RMS, for an electrical measurement, is the DC equivalent of AC. The formal definition goes something like for a purely resistive load, if an AC is applied across it, the DC required to produce an equivalent amount of power dissipation is the RMS (root mean square). Think of it like a fancy average.
 
@blr_p @ze_cook thanks for both of you for explaining abt it in brief. I don't have an inverter, can we consider a pc UPS in this regard? I don't think my UPS is a pure sine wave- Microtek ups

One more variation I observed with polycab plug is, I have a vguard stabilizer (6a amp), the voltage displayed on vguard model and polycab plug is slightly different, 2 to 5V difference. Also, polycab model doesn't show real-time stats all the time, we have to refresh it or go back to menu and come again to "electric" menu to see updated stats. It's not as real-time as that amicisense model some ppl are using here.
 
@blr_p @ze_cook thanks for both of you for explaining abt it in brief. can we consider a pc UPS in this regard? I don't think my UPS is a pure sine wave- Microtek ups
Certainly. It will be a square wave and valid test. You need to run it for some time. Say a few hours.
Also, polycab model doesn't show real-time stats all the time, we have to refresh it or go back to menu and come again to "electric" menu to see updated stats. It's not as real-time as that amicisense model some ppl are using here.
Which I use and it updates instantly. It's not a smart plug though. Helpful to see how gently an inverter fridge compressor starts up. My previous fridge was like a pump motor with a strong but quick surge
 
Sorry, I missed the tag somehow, it hadn't showed up in my forum notifications.

Tldr; I need a smart switch which can be controlled manually as well.
Almost all smart switches in the market work this way.

This is correct, the little push button on every smart plug/socket only controls the power to anything connected to it, and the smart plug/socket remains powered and connected to wifi regardless of whether the connected device/appliance is on or off.

The best way to use these is to have a socket that's always live, or turned on. So what I do, to make things simpler, is to disconnect the switch in the switchboard by myself or an electrician. Short of that, you could use tape to keep the switchboard switch always in the on position.

TP-Link Tapo P110 Mini 16A Smart Wi-Fi Plug

If I weren't using Tasmota with my smart plugs, TP-Link's Tapo devices/apps is what I would consider a very reliable ecosystem for home automation, way better than stock Sonoff/eWelink or stock Polycab's/Wipro's/anyone else.

For sharing with Tapo, every user has their own account and the main account just shares wifi devices from their app by entering each user's email address and that user gets a notification on their Tapo app to start using that device. It's so simple and bug-free.

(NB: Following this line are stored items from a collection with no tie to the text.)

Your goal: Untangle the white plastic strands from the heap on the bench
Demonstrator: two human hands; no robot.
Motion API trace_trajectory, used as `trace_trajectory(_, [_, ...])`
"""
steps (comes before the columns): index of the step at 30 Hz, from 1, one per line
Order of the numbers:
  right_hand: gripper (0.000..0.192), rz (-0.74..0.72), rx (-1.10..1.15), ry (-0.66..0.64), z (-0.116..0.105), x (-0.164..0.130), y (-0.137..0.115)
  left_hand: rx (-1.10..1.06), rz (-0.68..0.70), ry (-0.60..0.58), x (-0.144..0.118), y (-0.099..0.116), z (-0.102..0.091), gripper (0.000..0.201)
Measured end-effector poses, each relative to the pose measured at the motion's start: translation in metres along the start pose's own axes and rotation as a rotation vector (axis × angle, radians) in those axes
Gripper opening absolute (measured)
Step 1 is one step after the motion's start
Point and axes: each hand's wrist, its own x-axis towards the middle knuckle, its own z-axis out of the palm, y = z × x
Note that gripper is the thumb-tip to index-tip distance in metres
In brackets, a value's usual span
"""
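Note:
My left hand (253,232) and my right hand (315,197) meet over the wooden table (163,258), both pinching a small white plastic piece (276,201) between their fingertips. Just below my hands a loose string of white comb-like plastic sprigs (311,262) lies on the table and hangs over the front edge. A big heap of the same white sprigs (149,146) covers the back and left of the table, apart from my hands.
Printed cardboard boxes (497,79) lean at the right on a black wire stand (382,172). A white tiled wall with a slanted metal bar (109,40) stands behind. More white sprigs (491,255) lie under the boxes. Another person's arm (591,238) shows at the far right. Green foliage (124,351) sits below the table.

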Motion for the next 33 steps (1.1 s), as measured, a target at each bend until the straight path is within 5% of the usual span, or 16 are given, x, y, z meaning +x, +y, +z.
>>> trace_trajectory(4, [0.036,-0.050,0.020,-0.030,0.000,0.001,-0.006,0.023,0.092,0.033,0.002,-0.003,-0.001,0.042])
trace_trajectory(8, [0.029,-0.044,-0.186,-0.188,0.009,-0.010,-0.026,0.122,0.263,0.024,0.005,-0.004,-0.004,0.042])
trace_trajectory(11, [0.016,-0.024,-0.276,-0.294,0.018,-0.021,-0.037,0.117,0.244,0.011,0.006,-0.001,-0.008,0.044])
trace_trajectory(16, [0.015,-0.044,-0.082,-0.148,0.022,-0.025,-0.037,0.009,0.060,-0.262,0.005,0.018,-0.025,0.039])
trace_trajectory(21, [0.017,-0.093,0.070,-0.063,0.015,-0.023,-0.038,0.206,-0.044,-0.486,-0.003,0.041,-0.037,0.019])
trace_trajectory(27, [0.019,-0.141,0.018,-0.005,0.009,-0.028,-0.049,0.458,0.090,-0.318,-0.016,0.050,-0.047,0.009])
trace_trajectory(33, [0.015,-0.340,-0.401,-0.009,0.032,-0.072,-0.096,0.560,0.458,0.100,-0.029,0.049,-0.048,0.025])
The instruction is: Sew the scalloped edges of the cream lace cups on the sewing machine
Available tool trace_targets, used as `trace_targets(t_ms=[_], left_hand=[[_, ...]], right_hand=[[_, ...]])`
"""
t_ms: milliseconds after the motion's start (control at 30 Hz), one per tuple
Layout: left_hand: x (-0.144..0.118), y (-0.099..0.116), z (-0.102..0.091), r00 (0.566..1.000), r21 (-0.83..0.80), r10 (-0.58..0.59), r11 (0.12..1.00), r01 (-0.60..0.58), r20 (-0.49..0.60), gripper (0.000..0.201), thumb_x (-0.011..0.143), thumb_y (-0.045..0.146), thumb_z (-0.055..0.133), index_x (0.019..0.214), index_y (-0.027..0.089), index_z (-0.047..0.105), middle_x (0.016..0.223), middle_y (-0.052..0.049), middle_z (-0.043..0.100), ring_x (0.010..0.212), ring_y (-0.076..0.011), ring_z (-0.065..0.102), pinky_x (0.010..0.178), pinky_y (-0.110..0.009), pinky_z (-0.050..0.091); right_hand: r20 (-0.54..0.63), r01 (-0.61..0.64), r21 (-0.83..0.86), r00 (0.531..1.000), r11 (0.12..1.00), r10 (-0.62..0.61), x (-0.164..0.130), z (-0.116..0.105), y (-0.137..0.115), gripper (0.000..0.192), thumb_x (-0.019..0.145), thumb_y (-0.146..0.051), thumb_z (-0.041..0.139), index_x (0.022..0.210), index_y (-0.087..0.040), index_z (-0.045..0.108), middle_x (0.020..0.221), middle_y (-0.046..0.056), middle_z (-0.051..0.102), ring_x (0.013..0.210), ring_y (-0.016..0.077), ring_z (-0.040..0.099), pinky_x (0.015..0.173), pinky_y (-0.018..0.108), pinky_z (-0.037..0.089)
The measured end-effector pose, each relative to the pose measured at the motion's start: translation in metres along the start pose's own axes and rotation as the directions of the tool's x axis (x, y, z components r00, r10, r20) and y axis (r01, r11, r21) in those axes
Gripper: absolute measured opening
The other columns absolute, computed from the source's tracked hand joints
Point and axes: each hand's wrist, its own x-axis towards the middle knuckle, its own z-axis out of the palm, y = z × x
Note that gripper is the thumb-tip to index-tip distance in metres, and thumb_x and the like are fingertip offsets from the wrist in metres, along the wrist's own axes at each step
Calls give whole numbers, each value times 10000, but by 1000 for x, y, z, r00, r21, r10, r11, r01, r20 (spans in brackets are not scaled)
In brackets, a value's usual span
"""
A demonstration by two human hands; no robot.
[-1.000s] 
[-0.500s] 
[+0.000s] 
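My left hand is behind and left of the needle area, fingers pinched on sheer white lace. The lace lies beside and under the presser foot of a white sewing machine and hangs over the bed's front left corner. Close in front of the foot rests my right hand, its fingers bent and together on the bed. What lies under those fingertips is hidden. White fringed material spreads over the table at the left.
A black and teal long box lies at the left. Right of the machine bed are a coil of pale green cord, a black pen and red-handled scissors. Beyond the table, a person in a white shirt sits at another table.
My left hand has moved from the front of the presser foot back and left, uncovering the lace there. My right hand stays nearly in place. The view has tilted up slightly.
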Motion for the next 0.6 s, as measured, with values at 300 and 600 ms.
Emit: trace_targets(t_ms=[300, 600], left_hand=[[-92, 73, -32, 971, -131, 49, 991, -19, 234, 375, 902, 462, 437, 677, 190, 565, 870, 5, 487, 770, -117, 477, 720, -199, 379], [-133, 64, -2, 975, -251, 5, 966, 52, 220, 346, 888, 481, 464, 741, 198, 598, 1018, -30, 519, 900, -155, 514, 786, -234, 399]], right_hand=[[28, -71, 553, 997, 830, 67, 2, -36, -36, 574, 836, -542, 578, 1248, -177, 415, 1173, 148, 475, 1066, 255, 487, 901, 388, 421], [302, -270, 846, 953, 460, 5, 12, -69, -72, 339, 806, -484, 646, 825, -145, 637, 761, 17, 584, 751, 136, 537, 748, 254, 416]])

Basically if turned OFF by app it should allow to be turned ON by manual button and if turned OFF by button, it should allow to be turned ON by app.

Yes, all wifi smart plugs/sockets work that way, even the ones with proprietary apps. But with Tapo, you can get a motion sensor (1200) and a Tapo Hub (1700) and create automations in the app to control the Tapo plug/socket. The hub connects non-wifi devices to wifi, the motion sensor uses radio frequencies in order to have long battery life, instead of wifi.

An example would be to put a motion sensor in the bathroom, and use that to turn on the geyser for 15 minutes every time it's triggered. This way no one forgets to turn off the geyser after they're done showering/washing. Tapo is pretty great for this.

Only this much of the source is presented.